• _Given data_:
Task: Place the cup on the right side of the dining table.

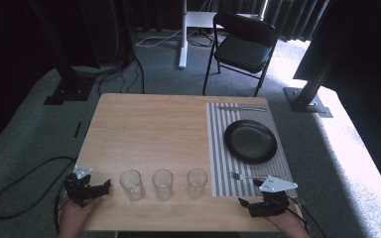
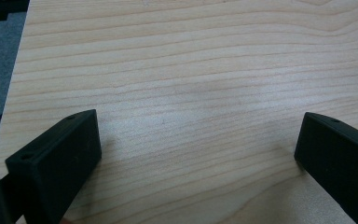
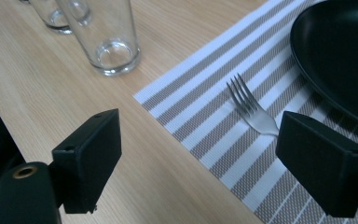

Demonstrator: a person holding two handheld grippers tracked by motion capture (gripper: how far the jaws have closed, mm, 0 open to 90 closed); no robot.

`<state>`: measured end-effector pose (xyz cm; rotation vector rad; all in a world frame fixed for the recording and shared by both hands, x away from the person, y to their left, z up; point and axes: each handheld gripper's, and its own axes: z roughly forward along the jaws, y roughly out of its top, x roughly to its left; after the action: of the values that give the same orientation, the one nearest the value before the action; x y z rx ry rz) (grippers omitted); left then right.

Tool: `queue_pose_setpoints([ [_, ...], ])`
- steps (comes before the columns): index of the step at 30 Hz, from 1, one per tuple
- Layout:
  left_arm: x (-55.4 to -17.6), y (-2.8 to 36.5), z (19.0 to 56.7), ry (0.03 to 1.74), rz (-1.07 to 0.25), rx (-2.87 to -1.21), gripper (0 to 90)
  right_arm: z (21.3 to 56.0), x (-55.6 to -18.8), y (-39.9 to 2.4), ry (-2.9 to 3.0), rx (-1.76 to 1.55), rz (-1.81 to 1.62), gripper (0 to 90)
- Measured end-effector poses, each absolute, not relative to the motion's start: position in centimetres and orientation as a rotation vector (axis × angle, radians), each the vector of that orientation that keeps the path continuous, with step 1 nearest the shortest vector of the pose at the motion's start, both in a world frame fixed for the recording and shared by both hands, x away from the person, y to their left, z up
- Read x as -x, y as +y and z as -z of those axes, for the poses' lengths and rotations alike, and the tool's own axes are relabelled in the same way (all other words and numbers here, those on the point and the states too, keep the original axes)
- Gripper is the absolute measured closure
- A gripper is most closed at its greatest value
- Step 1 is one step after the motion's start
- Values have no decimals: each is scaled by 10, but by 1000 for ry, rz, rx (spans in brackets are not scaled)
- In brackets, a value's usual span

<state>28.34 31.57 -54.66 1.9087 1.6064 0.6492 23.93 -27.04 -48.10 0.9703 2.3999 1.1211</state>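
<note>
Waiting at the near edge of the bench (image 1: 149,124), both wide open, empty: left tool (image 1: 87,187), right tool (image 1: 263,204). Probably not started yet. Next, maybe reaching for the fork (image 3: 251,108), flat on the striped mat (image 3: 205,126) beside the black plate (image 3: 345,56).

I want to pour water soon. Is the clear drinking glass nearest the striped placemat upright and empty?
Upright and empty: the clear drinking glass stands on its base beside the striped placemat, mouth up, its bottom bare.
</note>
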Motion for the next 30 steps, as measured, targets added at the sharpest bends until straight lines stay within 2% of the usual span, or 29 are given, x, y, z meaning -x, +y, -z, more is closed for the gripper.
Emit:
queue_pose_setpoints([
  [30,-283,316,547,1606,-649,-1909,6,450,-245,-229,2455,-791,-1196,144],
])
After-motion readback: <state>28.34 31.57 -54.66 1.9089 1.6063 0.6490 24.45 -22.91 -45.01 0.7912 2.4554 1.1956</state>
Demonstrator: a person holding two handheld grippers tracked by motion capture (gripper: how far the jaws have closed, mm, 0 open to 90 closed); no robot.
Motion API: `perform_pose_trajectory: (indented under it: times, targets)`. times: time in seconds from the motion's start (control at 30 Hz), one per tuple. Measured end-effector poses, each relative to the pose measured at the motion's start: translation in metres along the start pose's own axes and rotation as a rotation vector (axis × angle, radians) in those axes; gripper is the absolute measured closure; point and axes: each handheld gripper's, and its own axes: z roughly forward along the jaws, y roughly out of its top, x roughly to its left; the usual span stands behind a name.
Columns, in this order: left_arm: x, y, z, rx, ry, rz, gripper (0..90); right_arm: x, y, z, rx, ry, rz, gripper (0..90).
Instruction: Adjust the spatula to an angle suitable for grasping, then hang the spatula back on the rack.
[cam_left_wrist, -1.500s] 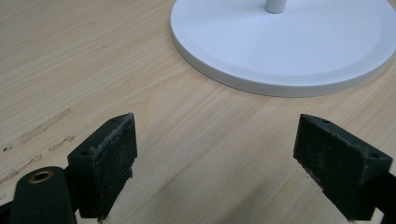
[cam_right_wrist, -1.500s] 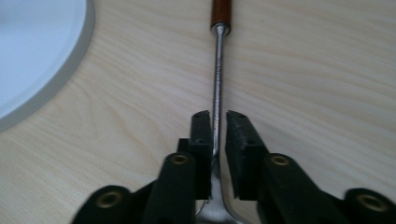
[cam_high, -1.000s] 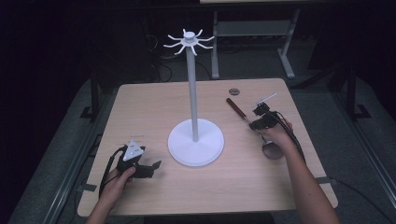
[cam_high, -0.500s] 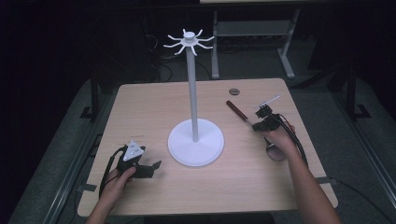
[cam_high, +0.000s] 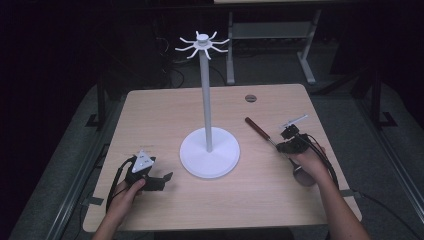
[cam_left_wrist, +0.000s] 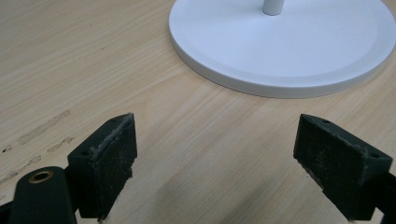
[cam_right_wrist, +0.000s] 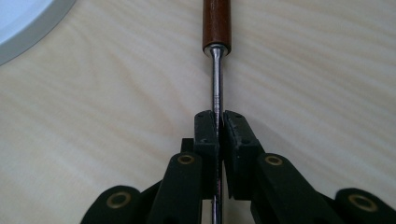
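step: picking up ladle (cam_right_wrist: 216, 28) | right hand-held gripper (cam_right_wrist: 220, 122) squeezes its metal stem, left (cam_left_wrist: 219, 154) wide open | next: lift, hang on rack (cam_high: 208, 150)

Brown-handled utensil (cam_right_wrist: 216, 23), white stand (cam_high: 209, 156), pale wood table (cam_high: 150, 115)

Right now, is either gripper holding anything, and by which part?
The right gripper is shut on the utensil, gripping its thin metal shaft just below the brown wooden handle. The left gripper is open over bare table, holding nothing.
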Motion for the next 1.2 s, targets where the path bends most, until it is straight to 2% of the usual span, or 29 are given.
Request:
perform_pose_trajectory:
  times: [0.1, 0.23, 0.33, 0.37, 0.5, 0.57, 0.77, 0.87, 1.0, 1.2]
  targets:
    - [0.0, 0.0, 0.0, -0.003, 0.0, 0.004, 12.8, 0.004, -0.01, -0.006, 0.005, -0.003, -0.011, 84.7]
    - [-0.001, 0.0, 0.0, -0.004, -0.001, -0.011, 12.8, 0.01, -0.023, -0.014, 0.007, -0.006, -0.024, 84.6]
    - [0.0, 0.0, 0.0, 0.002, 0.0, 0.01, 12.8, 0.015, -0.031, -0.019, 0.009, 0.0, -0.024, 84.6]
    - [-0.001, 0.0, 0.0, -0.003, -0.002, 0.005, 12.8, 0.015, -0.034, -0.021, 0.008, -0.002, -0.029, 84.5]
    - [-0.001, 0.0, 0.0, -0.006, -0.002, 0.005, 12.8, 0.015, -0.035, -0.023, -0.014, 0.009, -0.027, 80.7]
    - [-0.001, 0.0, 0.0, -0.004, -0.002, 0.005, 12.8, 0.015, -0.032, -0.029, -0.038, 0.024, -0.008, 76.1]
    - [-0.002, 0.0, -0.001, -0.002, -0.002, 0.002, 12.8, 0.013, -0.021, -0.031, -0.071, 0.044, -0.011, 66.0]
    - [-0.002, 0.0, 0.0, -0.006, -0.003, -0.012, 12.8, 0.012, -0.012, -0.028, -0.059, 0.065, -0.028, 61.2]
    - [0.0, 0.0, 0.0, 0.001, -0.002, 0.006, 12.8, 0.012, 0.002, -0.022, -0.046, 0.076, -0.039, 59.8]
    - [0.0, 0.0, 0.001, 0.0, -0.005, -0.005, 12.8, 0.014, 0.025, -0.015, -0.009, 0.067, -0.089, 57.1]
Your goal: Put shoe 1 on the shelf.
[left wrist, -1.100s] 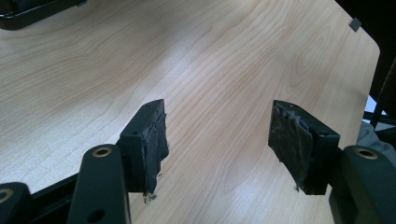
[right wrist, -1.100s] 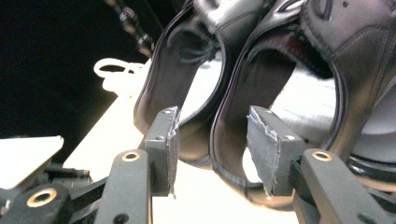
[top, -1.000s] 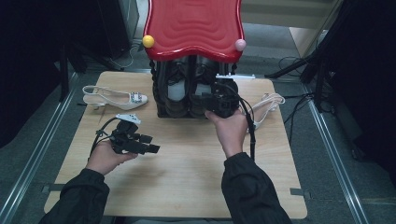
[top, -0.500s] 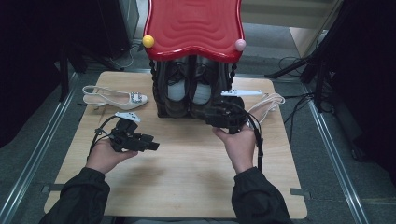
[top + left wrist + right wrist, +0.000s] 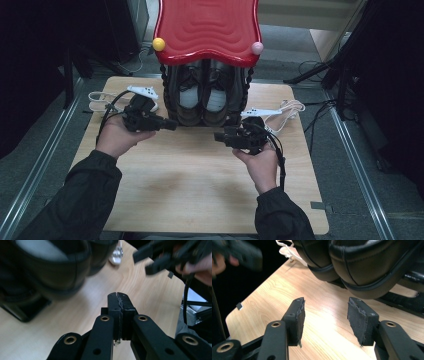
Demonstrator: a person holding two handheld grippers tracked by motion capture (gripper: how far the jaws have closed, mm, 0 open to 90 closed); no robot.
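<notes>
A pair of black shoes sits toes toward me on the lower level of a black rack with a red wavy top. My left gripper hovers just left of the shoes and points right; its jaws have just closed, pads pressed together on nothing. The shoes' toes loom blurred to its upper left. My right gripper points left in front of the shoes; its jaws have just opened wider and stand open over bare wood below the toes.
The wooden table holds a white sandal left of the rack and another to its right. Cables trail from both grippers. Metal rails run along both sides of the table, with dark floor beyond.
My left gripper rose and moved toward the rack, and its jaws closed. My right gripper drew back from the shoes toward me and sank.
</notes>
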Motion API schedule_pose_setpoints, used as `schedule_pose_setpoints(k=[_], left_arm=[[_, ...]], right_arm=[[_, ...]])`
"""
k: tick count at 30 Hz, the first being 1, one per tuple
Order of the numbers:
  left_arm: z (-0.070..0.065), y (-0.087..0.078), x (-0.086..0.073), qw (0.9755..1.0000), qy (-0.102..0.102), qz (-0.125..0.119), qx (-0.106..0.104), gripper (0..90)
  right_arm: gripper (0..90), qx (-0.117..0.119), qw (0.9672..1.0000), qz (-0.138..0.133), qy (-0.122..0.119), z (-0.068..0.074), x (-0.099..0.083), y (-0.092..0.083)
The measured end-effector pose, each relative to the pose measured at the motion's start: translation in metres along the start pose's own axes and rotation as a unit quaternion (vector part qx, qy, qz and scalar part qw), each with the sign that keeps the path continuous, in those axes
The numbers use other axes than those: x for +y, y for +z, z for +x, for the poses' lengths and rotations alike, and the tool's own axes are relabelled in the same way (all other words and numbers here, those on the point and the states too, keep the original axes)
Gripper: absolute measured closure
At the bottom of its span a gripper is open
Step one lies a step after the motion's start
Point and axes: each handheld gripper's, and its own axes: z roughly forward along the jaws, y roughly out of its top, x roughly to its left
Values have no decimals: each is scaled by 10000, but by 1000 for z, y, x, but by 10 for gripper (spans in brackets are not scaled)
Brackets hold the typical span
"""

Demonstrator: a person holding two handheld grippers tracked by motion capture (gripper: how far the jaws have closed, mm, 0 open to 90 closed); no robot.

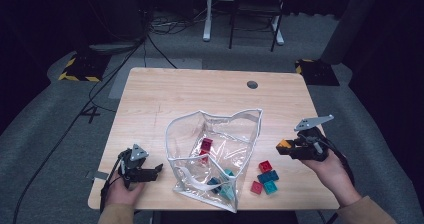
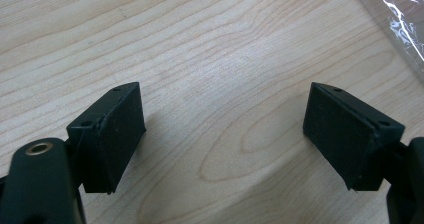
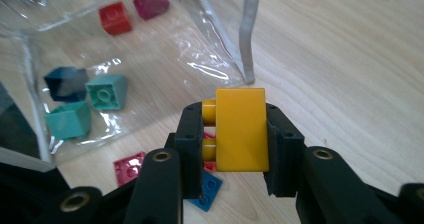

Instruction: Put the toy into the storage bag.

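The right gripper clamps a yellow brick above the desk's right edge, likely bound for the clear bag; the left gripper rests wide open near the front-left corner.

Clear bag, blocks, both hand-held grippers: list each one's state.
Clear bag: open, lying on the table.
Yellow block: clamped, lifted.
Right hand-held gripper: shut on yellow block.
Left hand-held gripper: open, empty.
Loose blocks: resting on table beside the bag.
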Motion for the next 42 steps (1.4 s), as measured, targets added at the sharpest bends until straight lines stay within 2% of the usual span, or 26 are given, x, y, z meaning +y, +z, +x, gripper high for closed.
schedule_pose_setpoints(k=[8, 18, 22, 29, 42], left_arm=[[0, 0, 0, 10000, 17, 1, 20, 172], [0, -1, 0, 10000, 39, 7, 32, 172], [0, 0, 0, 10000, 32, 5, 28, 172], [0, -1, 0, 10000, 38, 8, 31, 172], [0, -1, 0, 10000, 38, 9, 30, 172]], right_arm=[[660, 100, 9996, -206, -149, 6, 24, -28], [660, 183, 9985, -442, -267, 14, 48, -46], [660, 264, 9977, -525, -351, 21, 61, -51], [660, 363, 9959, -537, -638, 38, 89, -53], [660, 584, 9927, -464, -947, 65, 130, -44]])
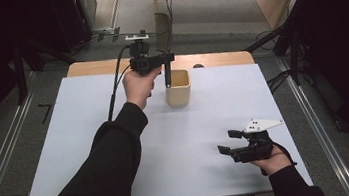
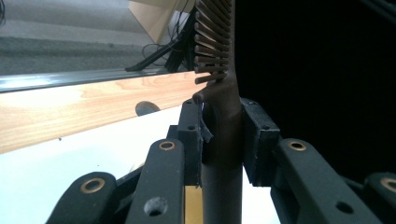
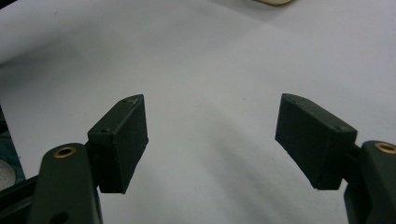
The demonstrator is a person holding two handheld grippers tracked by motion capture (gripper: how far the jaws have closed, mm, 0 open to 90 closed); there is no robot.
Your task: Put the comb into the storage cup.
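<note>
A dark comb [image 1: 167,74] hangs upright from my left gripper [image 1: 167,57], which is shut on its handle at the far middle of the table. Its lower end is at the left rim of a cream cup [image 1: 179,91]; I cannot tell whether it reaches inside. In the left gripper view the pads clamp the comb [image 2: 222,135] with its teeth [image 2: 212,42] pointing up past the jaws of the left gripper [image 2: 222,133]. My right gripper [image 1: 230,141] rests low at the near right, open and holding nothing. Between the wide-apart jaws of the right gripper [image 3: 212,140] lies bare white surface.
A white sheet [image 1: 87,139] covers the table, with a strip of bare wood [image 1: 218,58] along the far edge. Dark stands and cables [image 1: 281,39] crowd the floor beyond the far right corner. A metal rail [image 1: 317,131] runs along the right side.
</note>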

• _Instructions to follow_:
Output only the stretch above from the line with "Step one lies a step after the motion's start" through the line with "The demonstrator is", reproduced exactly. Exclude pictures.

• _Finished task_:
Step one lies a step after the motion's start
Point and axes: each handheld gripper's, and its own axes: z roughly forward along the jaws, y roughly out of its top, x roughly to its left
Values have no decimals: each is scaled by 10000, but by 1000 for z, y, x, but by 10 for gripper (spans in brackets are not scaled)
Brackets hold the typical span
"""

Demonstrator: a person holding two handheld grippers tracked by motion capture (gripper: how far the jaws have closed, mm, 0 open to 90 closed); no robot.


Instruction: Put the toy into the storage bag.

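The right gripper clamps a yellow brick above the desk's right edge, likely bound for the clear bag; the left gripper rests wide open near the front-left corner.

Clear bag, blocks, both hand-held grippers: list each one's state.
Clear bag: open, lying on the table.
Yellow block: clamped, lifted.
Right hand-held gripper: shut on yellow block.
Left hand-held gripper: open, empty.
Loose blocks: resting on table beside the bag.
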Motion for the next 42 steps (1.4 s), as measured, targets added at the sharpest bends until straight lines stay within 2% of the usual span, or 26 are given, x, y, z meaning +y, +z, +x, gripper high for closed.
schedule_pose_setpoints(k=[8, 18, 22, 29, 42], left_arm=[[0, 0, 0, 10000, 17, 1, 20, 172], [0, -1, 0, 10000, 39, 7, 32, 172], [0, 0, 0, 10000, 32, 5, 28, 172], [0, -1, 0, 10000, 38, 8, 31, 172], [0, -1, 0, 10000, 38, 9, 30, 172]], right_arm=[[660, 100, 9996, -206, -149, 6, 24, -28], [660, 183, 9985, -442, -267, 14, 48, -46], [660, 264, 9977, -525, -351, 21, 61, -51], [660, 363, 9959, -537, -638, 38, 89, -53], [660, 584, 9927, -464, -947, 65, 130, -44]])
The demonstrator is a person holding two handheld grippers tracked by motion capture (gripper: how far the jaws have closed, mm, 0 open to 90 closed); there is no robot.

This exercise has been completed.